__Assignment__. Your task is to copy the stretch of lines in the records below that begins with the line containing "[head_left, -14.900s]" and ends with the line containing "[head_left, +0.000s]", exactly as written, with nothing added.

__Data for this exercise__.

====================

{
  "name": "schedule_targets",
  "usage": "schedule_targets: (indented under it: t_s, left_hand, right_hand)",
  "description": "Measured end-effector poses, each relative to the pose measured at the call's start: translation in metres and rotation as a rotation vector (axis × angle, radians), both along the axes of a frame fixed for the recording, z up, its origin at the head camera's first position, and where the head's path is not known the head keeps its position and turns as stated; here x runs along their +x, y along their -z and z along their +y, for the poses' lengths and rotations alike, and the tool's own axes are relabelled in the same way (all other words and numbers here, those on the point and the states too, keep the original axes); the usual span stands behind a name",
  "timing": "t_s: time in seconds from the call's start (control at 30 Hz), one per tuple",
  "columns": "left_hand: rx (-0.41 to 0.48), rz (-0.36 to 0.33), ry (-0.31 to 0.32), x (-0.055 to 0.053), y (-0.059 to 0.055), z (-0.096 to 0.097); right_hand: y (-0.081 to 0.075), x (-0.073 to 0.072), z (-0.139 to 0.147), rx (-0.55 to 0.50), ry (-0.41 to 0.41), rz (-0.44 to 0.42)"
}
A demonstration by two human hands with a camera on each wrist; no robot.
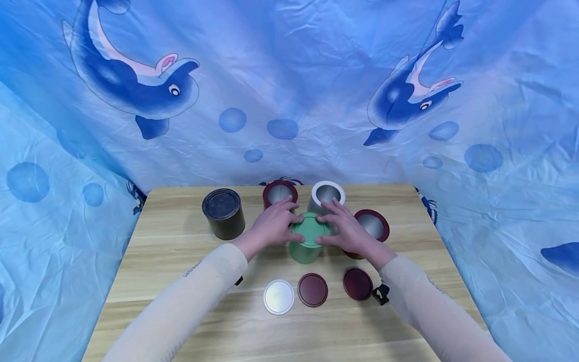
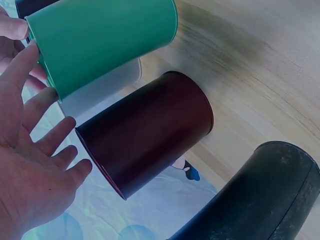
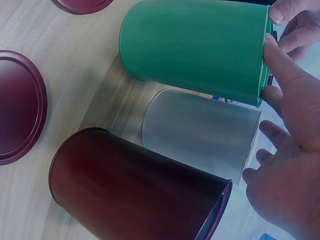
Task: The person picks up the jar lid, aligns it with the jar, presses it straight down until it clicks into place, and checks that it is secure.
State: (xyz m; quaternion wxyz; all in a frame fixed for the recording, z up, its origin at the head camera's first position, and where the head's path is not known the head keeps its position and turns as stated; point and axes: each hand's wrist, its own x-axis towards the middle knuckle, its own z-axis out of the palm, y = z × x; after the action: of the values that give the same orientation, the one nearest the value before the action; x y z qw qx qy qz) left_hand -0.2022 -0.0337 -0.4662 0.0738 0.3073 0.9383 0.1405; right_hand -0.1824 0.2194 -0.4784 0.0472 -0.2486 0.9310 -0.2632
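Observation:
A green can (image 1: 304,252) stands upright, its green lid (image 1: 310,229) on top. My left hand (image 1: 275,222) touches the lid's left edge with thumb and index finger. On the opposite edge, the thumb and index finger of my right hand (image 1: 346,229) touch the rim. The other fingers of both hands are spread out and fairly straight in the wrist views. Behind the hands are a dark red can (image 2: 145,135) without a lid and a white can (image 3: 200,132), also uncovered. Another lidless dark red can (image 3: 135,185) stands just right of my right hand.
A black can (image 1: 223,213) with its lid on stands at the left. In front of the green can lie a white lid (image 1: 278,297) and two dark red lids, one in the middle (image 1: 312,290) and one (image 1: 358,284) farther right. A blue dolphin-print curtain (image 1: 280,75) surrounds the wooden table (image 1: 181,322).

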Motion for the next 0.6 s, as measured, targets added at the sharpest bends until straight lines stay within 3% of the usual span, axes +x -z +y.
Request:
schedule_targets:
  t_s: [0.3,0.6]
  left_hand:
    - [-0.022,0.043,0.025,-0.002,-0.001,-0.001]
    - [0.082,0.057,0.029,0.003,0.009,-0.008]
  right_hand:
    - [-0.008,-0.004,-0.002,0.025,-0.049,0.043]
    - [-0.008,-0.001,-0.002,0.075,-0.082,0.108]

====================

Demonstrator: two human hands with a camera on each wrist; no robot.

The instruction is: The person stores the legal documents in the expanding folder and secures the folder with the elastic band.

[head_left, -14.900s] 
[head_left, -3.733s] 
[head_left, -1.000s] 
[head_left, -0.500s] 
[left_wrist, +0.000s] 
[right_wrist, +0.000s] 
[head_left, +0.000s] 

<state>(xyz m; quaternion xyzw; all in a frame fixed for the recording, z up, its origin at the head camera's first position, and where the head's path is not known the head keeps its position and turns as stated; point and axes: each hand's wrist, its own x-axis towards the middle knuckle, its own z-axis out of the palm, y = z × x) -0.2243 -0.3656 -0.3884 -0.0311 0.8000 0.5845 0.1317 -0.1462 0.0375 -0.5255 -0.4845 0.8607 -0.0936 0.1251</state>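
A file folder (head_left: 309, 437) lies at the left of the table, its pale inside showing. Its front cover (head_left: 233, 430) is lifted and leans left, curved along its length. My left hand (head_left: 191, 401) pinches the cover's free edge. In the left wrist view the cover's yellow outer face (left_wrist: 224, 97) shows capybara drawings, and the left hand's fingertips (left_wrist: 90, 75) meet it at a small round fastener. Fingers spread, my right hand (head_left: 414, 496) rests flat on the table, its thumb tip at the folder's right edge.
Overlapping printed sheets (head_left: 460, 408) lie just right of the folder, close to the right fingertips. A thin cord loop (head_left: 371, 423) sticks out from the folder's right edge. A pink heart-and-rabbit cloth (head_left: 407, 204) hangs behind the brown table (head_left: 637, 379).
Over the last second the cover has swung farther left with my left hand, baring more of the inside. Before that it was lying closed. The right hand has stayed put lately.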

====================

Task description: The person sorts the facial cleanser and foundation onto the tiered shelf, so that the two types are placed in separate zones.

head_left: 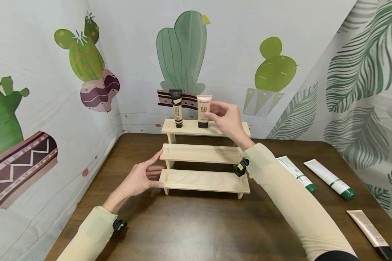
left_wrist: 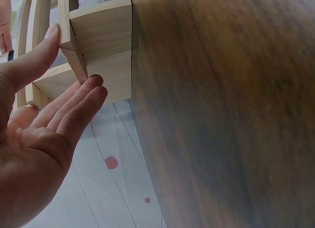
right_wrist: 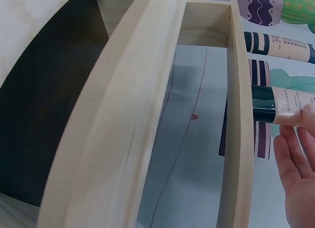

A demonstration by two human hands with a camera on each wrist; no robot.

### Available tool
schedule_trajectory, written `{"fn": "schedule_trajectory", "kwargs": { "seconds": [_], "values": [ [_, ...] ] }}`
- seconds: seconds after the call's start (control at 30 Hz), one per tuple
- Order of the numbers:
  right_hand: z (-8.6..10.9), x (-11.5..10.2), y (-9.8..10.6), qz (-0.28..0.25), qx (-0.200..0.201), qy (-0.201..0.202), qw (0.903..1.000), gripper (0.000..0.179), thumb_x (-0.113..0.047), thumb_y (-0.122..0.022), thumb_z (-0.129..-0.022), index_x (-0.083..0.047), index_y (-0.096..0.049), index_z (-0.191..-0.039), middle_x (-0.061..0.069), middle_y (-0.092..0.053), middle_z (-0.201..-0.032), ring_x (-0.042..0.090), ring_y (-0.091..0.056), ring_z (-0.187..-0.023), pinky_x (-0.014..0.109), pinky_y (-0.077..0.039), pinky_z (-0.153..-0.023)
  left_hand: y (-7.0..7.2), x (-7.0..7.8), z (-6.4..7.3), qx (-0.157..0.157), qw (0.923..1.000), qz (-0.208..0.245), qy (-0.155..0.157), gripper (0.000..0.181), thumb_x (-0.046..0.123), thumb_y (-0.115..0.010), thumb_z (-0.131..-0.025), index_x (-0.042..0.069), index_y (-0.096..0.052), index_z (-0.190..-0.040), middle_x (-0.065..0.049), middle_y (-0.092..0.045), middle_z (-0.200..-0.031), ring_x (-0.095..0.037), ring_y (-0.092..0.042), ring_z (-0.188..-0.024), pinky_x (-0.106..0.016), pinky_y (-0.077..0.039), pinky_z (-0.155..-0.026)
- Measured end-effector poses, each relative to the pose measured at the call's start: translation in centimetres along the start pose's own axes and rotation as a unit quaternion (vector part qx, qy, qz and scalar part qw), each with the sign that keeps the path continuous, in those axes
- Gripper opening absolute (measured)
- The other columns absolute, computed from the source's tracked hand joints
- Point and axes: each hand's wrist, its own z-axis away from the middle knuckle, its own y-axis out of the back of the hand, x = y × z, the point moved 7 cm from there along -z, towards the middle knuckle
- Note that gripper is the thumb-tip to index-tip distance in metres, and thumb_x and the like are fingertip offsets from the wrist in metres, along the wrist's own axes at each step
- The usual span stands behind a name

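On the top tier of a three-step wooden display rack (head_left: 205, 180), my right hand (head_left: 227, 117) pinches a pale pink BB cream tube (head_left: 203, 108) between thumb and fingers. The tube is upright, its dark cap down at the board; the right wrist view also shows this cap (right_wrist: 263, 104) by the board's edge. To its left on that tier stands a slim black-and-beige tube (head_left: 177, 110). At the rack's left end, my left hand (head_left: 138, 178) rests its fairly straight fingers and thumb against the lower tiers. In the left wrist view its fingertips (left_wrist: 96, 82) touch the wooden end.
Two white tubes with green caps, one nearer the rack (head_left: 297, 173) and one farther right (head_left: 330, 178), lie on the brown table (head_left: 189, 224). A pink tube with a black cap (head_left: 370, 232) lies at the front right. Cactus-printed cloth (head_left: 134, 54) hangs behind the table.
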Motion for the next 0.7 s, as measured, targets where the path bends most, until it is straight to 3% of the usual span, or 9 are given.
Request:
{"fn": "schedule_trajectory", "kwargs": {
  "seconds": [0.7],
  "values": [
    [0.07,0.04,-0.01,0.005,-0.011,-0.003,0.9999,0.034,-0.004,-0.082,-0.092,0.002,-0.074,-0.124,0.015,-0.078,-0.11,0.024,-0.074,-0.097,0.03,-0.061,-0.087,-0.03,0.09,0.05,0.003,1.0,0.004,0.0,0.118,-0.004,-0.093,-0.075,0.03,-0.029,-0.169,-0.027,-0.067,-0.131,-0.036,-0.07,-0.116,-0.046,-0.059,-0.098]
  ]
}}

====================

__Answer section__.
[head_left, -14.900s] 
[head_left, -3.733s] 
[head_left, -1.000s] 
[head_left, -0.500s] 
[left_wrist, +0.000s] 
[right_wrist, +0.000s] 
[head_left, +0.000s] 

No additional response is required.